## Exercise
Read through the listing below and copy each line in which the word "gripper" occurs.

## Exercise input

————————

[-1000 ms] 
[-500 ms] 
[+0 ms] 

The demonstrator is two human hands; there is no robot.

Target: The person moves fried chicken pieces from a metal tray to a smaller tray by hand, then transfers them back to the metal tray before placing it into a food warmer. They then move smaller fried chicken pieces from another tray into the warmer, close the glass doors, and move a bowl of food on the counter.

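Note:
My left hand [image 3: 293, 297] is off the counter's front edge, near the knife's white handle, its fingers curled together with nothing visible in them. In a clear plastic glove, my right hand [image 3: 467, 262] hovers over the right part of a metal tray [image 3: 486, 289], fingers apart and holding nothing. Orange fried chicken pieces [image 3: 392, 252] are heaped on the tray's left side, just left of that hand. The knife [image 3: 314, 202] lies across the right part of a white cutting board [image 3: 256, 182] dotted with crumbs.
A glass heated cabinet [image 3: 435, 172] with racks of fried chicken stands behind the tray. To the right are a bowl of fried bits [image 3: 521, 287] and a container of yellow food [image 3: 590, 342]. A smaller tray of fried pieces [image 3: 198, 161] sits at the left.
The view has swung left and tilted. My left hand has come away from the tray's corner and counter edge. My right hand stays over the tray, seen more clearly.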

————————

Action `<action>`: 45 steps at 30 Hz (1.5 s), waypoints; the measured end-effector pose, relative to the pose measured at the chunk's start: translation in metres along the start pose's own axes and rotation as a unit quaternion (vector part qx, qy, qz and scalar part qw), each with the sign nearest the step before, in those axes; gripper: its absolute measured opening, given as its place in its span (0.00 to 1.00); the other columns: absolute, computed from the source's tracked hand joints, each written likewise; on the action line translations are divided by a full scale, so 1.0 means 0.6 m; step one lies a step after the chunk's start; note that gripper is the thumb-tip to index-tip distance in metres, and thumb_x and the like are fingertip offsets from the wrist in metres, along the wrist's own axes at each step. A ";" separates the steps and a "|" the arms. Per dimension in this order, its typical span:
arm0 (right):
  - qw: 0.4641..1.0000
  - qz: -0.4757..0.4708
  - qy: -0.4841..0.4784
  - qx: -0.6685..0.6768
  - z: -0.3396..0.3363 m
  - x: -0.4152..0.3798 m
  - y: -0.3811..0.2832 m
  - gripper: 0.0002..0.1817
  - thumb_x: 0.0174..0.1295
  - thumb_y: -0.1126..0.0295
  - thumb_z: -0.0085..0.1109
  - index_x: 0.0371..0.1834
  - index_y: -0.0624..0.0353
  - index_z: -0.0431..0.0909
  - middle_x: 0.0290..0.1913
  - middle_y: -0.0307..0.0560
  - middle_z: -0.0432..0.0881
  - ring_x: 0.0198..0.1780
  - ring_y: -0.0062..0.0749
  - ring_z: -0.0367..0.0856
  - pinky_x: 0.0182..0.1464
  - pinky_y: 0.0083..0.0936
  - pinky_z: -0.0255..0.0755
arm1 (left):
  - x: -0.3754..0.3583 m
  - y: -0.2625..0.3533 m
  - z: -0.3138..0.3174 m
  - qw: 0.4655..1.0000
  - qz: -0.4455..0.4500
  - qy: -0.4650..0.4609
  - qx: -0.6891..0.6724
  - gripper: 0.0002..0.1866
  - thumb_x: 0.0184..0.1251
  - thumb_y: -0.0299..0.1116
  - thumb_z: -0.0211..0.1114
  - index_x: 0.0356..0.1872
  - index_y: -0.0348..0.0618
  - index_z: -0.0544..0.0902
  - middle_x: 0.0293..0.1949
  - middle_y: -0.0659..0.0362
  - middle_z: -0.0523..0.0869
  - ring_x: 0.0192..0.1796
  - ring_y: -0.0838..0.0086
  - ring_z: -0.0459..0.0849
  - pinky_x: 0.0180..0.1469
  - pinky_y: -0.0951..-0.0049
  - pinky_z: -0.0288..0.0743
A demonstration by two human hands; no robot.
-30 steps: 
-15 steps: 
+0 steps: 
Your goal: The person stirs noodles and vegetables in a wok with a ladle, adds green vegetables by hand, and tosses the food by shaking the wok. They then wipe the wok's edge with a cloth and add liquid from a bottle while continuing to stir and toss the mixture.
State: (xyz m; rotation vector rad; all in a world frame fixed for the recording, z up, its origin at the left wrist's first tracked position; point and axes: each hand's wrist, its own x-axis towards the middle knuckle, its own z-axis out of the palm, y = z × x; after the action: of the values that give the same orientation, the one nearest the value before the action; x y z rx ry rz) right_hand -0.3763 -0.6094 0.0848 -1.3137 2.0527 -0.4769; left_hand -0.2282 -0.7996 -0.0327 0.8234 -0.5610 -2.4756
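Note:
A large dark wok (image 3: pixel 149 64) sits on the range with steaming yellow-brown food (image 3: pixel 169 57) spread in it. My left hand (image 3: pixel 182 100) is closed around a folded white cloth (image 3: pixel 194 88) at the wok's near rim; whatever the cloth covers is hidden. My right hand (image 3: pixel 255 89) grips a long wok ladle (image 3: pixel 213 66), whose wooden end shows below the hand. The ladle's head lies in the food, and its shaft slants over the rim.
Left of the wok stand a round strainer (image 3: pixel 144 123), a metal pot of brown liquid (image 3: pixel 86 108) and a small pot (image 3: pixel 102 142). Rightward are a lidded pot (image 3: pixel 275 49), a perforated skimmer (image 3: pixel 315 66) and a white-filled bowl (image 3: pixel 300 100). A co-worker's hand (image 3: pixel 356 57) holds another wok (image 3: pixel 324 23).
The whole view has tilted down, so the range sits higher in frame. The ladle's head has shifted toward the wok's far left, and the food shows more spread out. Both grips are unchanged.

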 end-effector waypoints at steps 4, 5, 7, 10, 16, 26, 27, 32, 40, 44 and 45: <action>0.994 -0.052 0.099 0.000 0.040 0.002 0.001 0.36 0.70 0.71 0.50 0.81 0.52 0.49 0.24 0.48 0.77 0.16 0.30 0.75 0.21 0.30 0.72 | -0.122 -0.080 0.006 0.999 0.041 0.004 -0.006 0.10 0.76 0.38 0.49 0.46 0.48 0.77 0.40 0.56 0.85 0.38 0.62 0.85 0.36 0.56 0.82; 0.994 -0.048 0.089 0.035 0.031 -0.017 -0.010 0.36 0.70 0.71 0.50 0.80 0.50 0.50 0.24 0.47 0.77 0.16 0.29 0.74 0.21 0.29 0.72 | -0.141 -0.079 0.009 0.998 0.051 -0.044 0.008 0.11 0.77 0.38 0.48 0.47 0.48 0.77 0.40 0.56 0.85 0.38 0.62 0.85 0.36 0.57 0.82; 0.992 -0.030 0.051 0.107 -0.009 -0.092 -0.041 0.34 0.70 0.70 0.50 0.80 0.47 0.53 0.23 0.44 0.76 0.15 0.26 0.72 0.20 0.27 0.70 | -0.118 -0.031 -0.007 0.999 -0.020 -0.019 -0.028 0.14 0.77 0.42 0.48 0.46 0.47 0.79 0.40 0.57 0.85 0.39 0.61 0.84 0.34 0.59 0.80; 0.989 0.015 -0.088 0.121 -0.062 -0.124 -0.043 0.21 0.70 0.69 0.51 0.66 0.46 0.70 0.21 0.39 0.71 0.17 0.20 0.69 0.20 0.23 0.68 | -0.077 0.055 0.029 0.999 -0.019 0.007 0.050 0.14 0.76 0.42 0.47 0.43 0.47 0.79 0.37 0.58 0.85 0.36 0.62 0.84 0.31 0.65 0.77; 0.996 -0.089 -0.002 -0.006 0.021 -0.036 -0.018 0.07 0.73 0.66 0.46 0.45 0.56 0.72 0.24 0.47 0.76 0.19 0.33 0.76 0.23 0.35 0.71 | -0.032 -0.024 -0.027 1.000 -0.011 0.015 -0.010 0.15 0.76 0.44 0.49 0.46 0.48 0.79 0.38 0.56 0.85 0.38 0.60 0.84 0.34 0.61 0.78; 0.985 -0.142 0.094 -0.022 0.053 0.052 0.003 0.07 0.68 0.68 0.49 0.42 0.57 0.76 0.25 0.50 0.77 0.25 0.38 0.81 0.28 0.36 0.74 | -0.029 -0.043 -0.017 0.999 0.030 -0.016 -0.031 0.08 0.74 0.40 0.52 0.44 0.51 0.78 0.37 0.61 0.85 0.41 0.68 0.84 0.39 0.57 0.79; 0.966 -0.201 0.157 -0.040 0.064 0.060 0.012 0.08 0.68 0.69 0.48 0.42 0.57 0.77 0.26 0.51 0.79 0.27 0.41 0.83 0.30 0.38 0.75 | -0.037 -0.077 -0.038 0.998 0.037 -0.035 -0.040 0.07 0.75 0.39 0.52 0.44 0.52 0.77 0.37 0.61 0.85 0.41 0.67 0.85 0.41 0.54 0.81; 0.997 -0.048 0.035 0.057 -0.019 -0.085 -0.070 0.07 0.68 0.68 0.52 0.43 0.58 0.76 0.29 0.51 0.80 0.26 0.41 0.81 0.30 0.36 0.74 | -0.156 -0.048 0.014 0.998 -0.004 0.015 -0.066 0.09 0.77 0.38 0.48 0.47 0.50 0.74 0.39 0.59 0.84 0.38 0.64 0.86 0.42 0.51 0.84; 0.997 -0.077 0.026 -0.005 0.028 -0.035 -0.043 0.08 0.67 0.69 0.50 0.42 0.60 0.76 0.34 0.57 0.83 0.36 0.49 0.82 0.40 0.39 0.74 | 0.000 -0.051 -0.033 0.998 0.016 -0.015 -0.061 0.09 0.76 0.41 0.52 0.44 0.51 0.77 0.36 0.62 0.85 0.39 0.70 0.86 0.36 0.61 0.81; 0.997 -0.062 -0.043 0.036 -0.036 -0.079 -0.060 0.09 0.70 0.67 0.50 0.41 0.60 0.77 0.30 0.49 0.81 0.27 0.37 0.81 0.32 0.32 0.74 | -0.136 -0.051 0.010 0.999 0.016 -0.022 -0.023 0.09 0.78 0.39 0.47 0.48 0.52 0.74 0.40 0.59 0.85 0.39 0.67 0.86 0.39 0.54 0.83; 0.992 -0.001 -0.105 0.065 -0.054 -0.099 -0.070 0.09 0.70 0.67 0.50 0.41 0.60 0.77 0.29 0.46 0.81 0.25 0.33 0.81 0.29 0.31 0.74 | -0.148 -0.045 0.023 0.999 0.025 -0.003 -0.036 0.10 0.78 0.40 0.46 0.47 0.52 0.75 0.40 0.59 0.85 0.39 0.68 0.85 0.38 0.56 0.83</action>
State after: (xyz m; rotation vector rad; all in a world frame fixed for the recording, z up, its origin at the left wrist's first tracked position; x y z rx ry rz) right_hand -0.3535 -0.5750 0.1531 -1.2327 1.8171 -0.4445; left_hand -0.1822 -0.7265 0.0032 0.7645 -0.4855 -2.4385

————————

## Answer to the exercise
Action `<action>`: 45 steps at 30 Hz (1.5 s), waypoints; the measured end-effector pose, relative to the pose measured at the chunk's start: translation in metres along the start pose's own axes and rotation as a unit quaternion (vector part qx, qy, qz and scalar part qw), each with the sign nearest the step before, in those axes; gripper: its absolute measured opening, given as its place in its span (0.00 to 1.00); the other columns: absolute, computed from the source's tracked hand joints, each written likewise; on the action line translations are divided by a full scale, so 1.0 means 0.6 m; step one lies a step after the chunk's start; note that gripper is the thumb-tip to index-tip distance in metres, and thumb_x and the like are fingertip offsets from the wrist in metres, along the wrist's own axes at each step. A ";" separates the steps and a "|" the arms. Per dimension in this order, its typical span:
  - gripper: 0.0002..0.1817
  - gripper: 0.0002..0.1866

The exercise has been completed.